Opinión | Tribuna

Brenan y los braseros

España es la patria chica de lo sui géneris. Es un mal comienzo. Este diminutivo, en el contexto de una ‘Grande y Libre’ como ésta en la que vivimos; igual no pega. Eso sí, el águila quedó desplumada y el frío la carcome porque no hay cuartos para pagar la luz. Como explicaba Machado, la mitad del país negaría lo de chica y patria; mientras la otra mitad se desentendería hasta del término ‘España’ por su odio patológico a lo patriótico, una tensión que cada día nos hunde más. Como puedo, prefiero adoptar la postura del observador, que es la machadiana, la de Galdós o la del propio Chaves Nogales, que algo bueno tiene el escribiente. Odio los modismos y como nos movemos en la era de lo chabacano, mediocre y soez; gramatical y lingüísticamente hablando, ahora no paramos de escuchar eso de ‘ha llegado para quedarse’. Sale de la tele y lo escupe la boca del político y, como una mancha negra, lo impregna todo en cuestión de días.

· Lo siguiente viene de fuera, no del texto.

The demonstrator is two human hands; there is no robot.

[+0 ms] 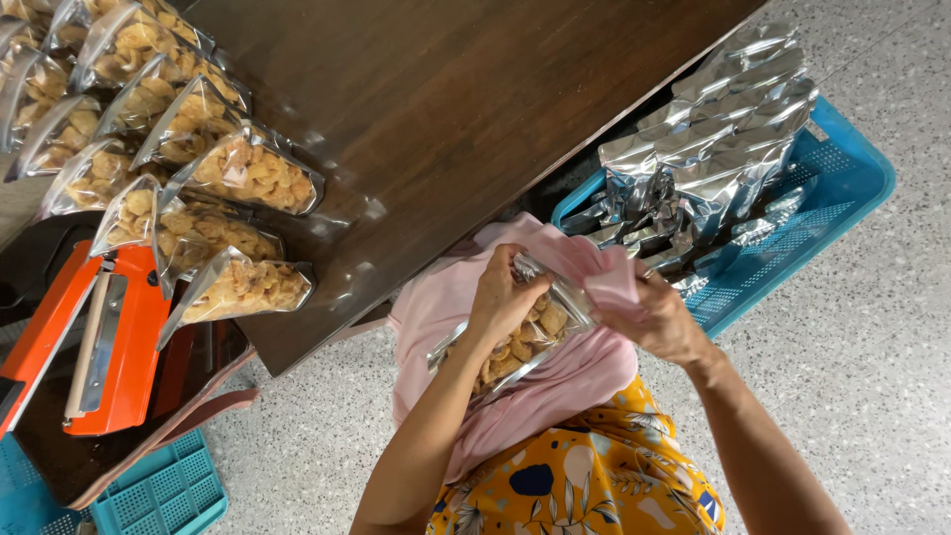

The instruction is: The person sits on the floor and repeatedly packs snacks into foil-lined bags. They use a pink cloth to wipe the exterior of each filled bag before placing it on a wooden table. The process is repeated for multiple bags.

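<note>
Left hand (pixel 507 297): closed on the upper part of a clear bag of snacks (pixel 520 337); fingers curled over the bag's mouth, thumb side toward the body.
Right hand (pixel 662 322): closed, pinching a fold of pink cloth (pixel 555 381) against the bag's right upper corner.
Bag of snacks: held over the lap, tilted, mouth toward the table; filled with pale brown pieces; its lower end rests on the pink cloth.
Pink cloth: spread across the lap, over a yellow patterned garment (pixel 584 481); it wraps around both sides of the bag.
Table (pixel 446 109): dark brown wood, just beyond the hands; its near edge runs diagonally above the lap.
Filled bags (pixel 213 213): a row of clear snack bags lying along the table's left edge, overlapping one another, well apart from the hands.
Sealer (pixel 104 342): orange, with a metal bar, at the table's near left corner, just beside the last filled bag.
Blue basket (pixel 842 188): on the floor to the right of the table, holding a heap of silver foil pouches (pixel 718 139).
Teal crate (pixel 163 490): on the floor, lower left.
</note>
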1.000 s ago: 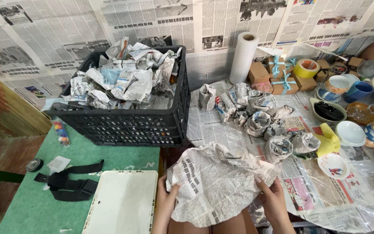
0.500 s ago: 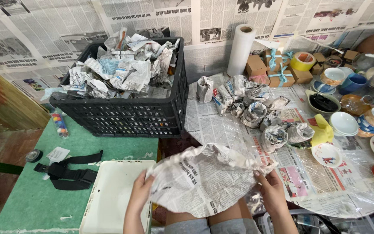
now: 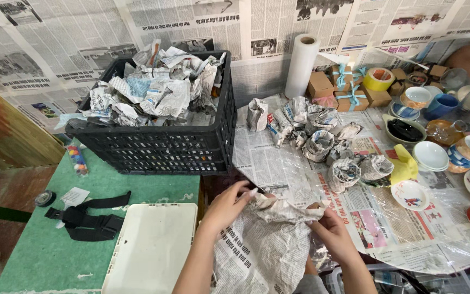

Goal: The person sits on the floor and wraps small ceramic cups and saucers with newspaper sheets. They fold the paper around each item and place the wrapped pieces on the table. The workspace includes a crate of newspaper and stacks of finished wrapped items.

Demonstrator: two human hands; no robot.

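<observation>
Crumpled newspaper sheet [image 3: 267,245] pinched by left hand [image 3: 227,206] and right hand [image 3: 333,235], both clamped on it. Plastic-covered, newspaper-lined table [image 3: 409,239]; black crate [image 3: 164,144] of paper wads beside.

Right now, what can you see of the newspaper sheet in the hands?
The newspaper sheet is crumpled, grey printed paper, gathered into folds near its top edge and draped down toward the person's lap. The left hand pinches its upper left folds; the right hand grips its right edge. What it wraps, if anything, is hidden.
</observation>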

No hay cosa tras la pandemia que no haya quedado para quedarse. Ha llegado para quedarse el teletrabajo; la mascarilla; el dinero electrónico; las consultas virtuales con el médico, el comercio electrónico, la carne sin carne y hasta la suegra de mis vecinos del Bajo C. Sin embargo, todos vivíamos aquí y ninguno quería irse. Yo, por mi parte, y ahora que estamos en temporada de castañas; echo de menos la España de la mesa camilla. La de antes; no la de ahora. El centenario fenómeno del ‘mesacamillismo’ fue descrito excepcionalmente por uno de mis intelectuales de cabecera, el maestro Brenan. Dos palabras -más o menos- fueron las primeras que aprendió a decir en español el héroe de guerra británico jubilado en la Andalucía profunda: Retrete y brasero. El ‘Gerardico’ de La Alpujarra se sorprendía al ver como tras cada puesta de sol en Yeguen, decenas de almas envueltas en pañuelos negros, literalmente «se arremolinaban alrededor de una mesa de madera vieja cubierta por un paño bajo la que echaban una palada de ascuas vivas a la que se sucedían unas cuantas palabras de cortesía y los comentarios de lo acontecido durante el día», contaba en ‘Al Sur de Granada’.

Alguien de la Andalucía interior como yo conoce bien el poder del brasero. No me sorprendió esto, pero sí que Brenan y otros autores de la época se hicieran eco de una práctica tan castiza. Les debió causar un fuerte impacto. El ‘mesacamillismo’ es eso que ‘no necesita haber llegado para quedarse’ porque ya estaba. De él ya se hacían eco los noticieros trogloditas de los hombres del Paleolítico en las primeras cuevas de los abrigos rocosos de Despeñaperros o de Los Pedroches. La mesa camilla continúa instaurada, santificada y vanagloriada por los siglos de los siglos, sin que su poco glamour cause menoscabo a su utilidad pública. Además, hace unos meses acuñé el término en colaboración con un amigo de tertulia.

Lo del mesacamillismo no es para tomárselo a broma, la verdad. Alrededor de un brasero de carbonilla se han gestado tratos imperiales, se han cortado cabezas, se han comprado y vendido tantos favores que si se colocaran en línea recta darían varias veces la vuelta al mundo. Sobre las sayas de pana de la mesa de invierno se han trazado planes de guerra, se han tejido idilios, han corrido ríos de tinta en folios de revolucionarios y se han vertido más chismes, rumores, dimes y dirites que en toda la saga histórica de programas de ‘Sálvame Deluxe’.

Estos otoños cortos que son resacas de veranos infinitos han dejado a la España interior descafeinada y al ‘mesacamillismo’ al borde de la extinción. De ahí que me alegre tanto de la llegada de los primeros fríos de noviembre para correr a la tintorería en busca de la ‘ropa’ de cama que tan diligentemente plegué y ensucié -a base de uso- el año anterior. La recojo impoluta y, retrotrayéndome a las largas noches de enero, comienzo a soñar con el próximo chisme, la charla inacabada en casa de mis tíos, la copa a medias en el sofá de aquella novia de antaño y tantas otras historias de leña y picón. Al tiempo lamento la mala suerte de los que habitan en los climas tropicales de la Andalucía septentrional. Los pobres no pueden disfrutar de un buen ‘sopor’ con las piernas en carne viva y el lento discurso al oído del narrador de los documentales de La 2 que tan buen servicio realiza al cierre del párpado. ¡Es todo tan folk que sólo falta Bob Dylan!